Additional agreement on data processing

We offer our customers the conclusion of such an additional agreement. Despite the associated effort, we do this without charging separate costs if our template for the additional agreement is used.

To conclude such an additional agreement on data processing with us, please proceed as follows:

1. Log in to the CCP with your login data.
2. Click on Order Processing, in the menu under the point Master Data.
3. Indicate which data you store with us.
4. Name the circle of affected persons.
5. Read through the contract.
6. If you agree with it, please click on "Generate DPA".

You will receive a contract signed and stamped by us.
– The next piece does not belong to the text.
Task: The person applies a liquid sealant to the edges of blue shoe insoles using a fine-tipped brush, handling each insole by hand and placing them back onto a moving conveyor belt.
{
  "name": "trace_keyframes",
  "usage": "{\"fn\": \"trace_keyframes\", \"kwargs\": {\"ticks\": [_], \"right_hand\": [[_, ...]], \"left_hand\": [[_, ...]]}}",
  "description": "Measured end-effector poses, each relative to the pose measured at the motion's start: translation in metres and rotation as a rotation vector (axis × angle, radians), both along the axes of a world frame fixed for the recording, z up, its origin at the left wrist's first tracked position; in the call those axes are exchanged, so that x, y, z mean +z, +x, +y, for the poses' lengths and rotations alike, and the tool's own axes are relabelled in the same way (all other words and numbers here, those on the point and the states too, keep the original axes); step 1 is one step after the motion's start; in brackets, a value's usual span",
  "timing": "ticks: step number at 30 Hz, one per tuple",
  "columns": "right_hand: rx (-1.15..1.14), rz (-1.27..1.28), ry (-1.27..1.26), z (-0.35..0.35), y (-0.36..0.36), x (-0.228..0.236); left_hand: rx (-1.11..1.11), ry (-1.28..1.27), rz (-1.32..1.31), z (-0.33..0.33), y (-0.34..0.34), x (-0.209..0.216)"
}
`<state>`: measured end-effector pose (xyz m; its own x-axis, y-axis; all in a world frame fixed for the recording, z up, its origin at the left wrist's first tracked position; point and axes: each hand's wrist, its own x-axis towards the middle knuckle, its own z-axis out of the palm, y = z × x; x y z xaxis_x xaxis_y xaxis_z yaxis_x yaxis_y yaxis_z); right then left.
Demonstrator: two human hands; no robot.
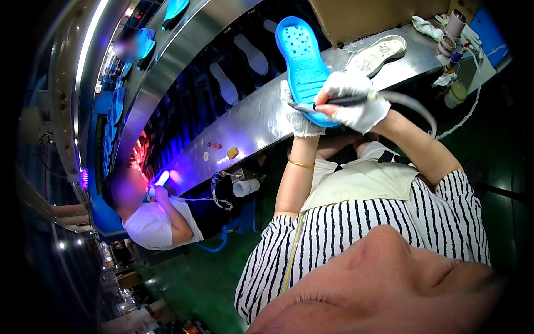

We will store a copy of the contract. Your electronic signature is sufficient for the conclusion. If you wish, you can also send us your version of the contract signed by mail. We will then store the contract in our archive.

For details, please consult a lawyer.

Please understand that the conclusion of a completely individual agreement on data processing with our lawyer involves a great deal of effort. This can result in costs that can amount to several hundred euros. Each individual data processing must be managed separately by us, which incurs further costs. Therefore, we only offer the free conclusion of an additional agreement on data processing based on our contract draft. This has been carefully prepared and covers the essential requirements of the GDPR according to our assessment.

Frequently Asked Questions (FAQ)

What is the procedure if I send the DPA by mail to you?

Please send two originals signed by you to us. We will sign one of the originals and send it back to you.

Which data are mentioned in the DPA?

The data you have provided as well as the circle of those affected, which you have informed us, are mentioned in the contract.

Can I get the contract in English?

Yes, there is the possibility to receive the contract in English.

Why does our company not answer questions concerning DPA?

Unfortunately, we are not permitted to provide legal advice. In Germany, out-of-court legal advice is regulated by the Legal Services Act. A comprehensive, out-of-court, paid legal advice may only be provided by certain persons, such as lawyers, legal advisors, tax consultants, and patent attorneys.

Of course, we answer all questions about how we store personal data when you or your customers are affected by the data storage. However, we cannot explain to you how you need to inform your own customers in accordance with the GDPR, which log files you are allowed to store and for how long, and the like. We ask for your understanding in this regard and recommend that you contact a trusted lawyer, especially if you are pursuing commercial goals.

Can the DPA be tailored to my specific needs?

Unfortunately, that is not possible. We are of course more than happy to answer all your questions concerning data processing.